Following recording protocols, as described above, the same individual CA1 pyramidal neurons were collected for mRNA analysis. With the recording pipette still attached to the neuron, a slight negative pressure was applied, and the neuron was gently pulled away from the slice. Because of enzymatic loosening, the apical dendrite usually slides out readily (Fig. 2). Most of the basilar dendrites and the main apical dendritic tree appear intact, although the possibility that some small branches are amputated and remain in the slice has not yet been examined in detail. After extraction from the slice, each neuron was positioned in front of the inlet port of the perfusion chamber, and perfusion was initiated for ≈30 s. This procedure ensured that no tissue debris was collected. Multiple sham experiments, in which the surrounding bath solution was collected and processed in parallel as a negative control, were also conducted.

Figure 2.

Figure 2

A representative cell is pulled free of the slice and collected for molecular analysis. (A) A high-resistance seal is formed between the cell and the recording pipette to record VSCC activity. (B) The recording electrode is used to pull the cell free of the enzymatically treated slice. (C) Once removed from the slice, the cell, still attached to the recording pipette, is cleaned by perfusion with uncontaminated bath solution. (D) The cleaned cell is then collected with a larger pipette by capillary action.

Cell collection pipettes were prepared from the same Drummond glass used for recording electrodes. Capillary glass tubes were silinized (exposed to 1 ml volatile trimethylchlorosilane in a vacuum bell jar for 24 h) and baked at 180°C for 4 h. Treated capillary glass was then pulled in a horizontal puller, and the tips were broken back and fire polished to yield a ≈10-μm tip opening. Slight positive pressure was applied while lowering empty collector pipettes into the bath to prevent the incidental collection of unrelated material. This pressure was released as the collection pipette neared the target cell at the tip of the recording pipette. Capillary action was then used to draw the intact neuron from the recording electrode into the collection pipette (Fig. 2). To confirm that the neurons were largely intact at collection, this capture procedure was videotaped for each cell.

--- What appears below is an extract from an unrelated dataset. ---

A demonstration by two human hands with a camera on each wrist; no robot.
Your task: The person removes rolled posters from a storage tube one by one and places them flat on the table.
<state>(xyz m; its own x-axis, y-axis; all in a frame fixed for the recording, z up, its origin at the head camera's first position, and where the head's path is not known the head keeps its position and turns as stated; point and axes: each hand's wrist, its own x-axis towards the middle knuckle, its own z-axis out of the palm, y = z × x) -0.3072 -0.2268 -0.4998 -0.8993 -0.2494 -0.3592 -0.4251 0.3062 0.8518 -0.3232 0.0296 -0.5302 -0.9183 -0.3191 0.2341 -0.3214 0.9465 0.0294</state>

The collected cell was immediately transferred to a prechilled microcentrifuge tube containing RT solution: 1× PCR buffer (Perkin–Elmer), 3.75 mM MgCl2, 0.5 mM each of dATP, dGTP, dCTP, and dTTP; 0.25 μM of random hexamers, 1 unit/ml RNase inhibitor (Roche Molecular Biochemicals), 0.5 μg/μl gene 32 protein, and 2.5 units Moloney murine leukemia virus reverse transcriptase (Perkin–Elmer). For cDNA synthesis, each cell was incubated at 42°C for 1 h in a total volume of 20 μl RT solution, followed by 10 min at 95°C. The cDNA was stored at −80°C until used for PCR analysis.

Single-Cell PCR.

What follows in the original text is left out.